NEW’ DELHI, India, Jan. 31, Reuter: India wants to join the growing ranks of Asian nations selling off chunks of state Owned industries, but critics say there will be few takers for stakes in the massive, inefficient national enterprises.

India’s Gargangtuan public sector supplies all the country’s energy, three quarters of its steel, half its fertilizer, and accounts for more than a quarter of the gross domestic product.

Many Asian countries, including Malaysia, Thailand and Singapore, have sold off stakes in State owned concerns, especially airlines, to raise profits and improve efficiency. India is indicating it wants to follow their example; 30 years after its mammoth corporations were set up.
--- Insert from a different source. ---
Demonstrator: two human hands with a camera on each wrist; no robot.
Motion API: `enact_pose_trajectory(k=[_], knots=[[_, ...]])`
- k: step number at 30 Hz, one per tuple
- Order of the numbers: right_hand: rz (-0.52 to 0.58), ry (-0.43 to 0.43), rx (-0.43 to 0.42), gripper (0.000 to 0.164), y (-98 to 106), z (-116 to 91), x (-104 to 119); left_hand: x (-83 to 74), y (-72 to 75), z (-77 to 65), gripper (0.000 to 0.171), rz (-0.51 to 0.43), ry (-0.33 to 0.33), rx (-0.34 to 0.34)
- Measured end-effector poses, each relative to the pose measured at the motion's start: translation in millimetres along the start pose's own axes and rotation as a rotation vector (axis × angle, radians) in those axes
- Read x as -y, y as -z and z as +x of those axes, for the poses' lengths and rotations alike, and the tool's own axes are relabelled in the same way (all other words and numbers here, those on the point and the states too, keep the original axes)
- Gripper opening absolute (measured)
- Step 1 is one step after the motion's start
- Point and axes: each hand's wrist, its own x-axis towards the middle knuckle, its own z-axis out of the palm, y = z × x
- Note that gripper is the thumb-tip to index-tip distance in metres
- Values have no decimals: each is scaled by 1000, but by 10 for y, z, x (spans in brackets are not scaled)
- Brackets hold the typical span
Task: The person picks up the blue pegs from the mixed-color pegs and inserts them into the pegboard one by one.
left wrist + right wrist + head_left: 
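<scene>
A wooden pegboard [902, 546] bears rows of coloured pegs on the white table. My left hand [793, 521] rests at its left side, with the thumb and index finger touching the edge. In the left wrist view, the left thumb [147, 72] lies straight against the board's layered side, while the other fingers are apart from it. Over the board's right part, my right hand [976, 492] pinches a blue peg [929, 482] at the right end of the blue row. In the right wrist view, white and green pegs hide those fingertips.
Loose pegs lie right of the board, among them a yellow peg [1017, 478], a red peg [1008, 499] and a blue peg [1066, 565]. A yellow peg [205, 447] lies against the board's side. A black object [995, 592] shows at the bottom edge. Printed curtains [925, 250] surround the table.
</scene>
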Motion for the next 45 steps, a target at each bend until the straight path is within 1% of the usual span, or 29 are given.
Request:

Economists say the 214 State enterprises are bedeviled by too much state control, bureaucracy, project delays, outdated technology and machinery, labor problems and lack of incentives. This is hindering overall economic growth.

Prime Minister Rajiv Gandhi, who inherited the headaches of the industries, started by his grandfather Jawaharlal Nehru, sharply criticized the public sector last month,

“Can we afford a socialism where the public sector, instead of generating wealth, is robbing and sucking up the wealth of the poor?” He asked during a political rally,

In an apparent about turn, he told a key public sector Chief’s meeting last week that total investment in the public sector would double to 66 billion dollars by the end of the seventh five year economic plan in 1990 from levels in 1985.

“Investment of these magnitudes reflects the scale of my commitment and the government’s commitment to building a strong public sector”, he said, calling the public sector the major weapon in the fight against poverty which grips half of India’s 800 million people.

Political analysts say while Gandhi is critical of the state enterprises’ performance, he has to continue showing public support at their expansion to avoid being accused of reneging on socialist principles he inherited from his mother.

Government officials announced at the meeting that successful state enterprises should be allowed to offload 25 per cent of their shares to employees and the public at market value.

They did not name any state enterprises or give a time for the privatization plan.

But Y.P. Srivastava, economist at the Federation of Indian Chambers of Commerce and Industry, said the enterprises likely to be privatized first were the telecommunications and airlines industries, with Air India and Indian Airplanes heading the list.

He said in a telephone interview that the government may take up to three years to implement the privatized. Process and even then, as little as five to 10 per cent of shares would be offloaded initially.

“It is a sensitive issue. The government wants to be in control still but it believes that some private representation in the public sector can improve performance”, he said,

Some economists say India’s public sector, which employs more than two million workers, is a key political tool for Gandhi because it provides a reliable vote bank for his ruling Congress (I).

The World Bank in a recent report on India’s steel industry said the political climate was “not yet ripe” for privatization of the country’s state owned steel plants.

It also said: “It is unlikely that any industrial group would want to embroil itself in a long-haul restructuring operation involving intractable labor problems as well as costly modernization requirements…”

Critics in the private sector say the public sector has spawned a “briefcase brigade” of bureaucrats who care neither concerned with profits nor the country’s economy but only in holding on to their positions.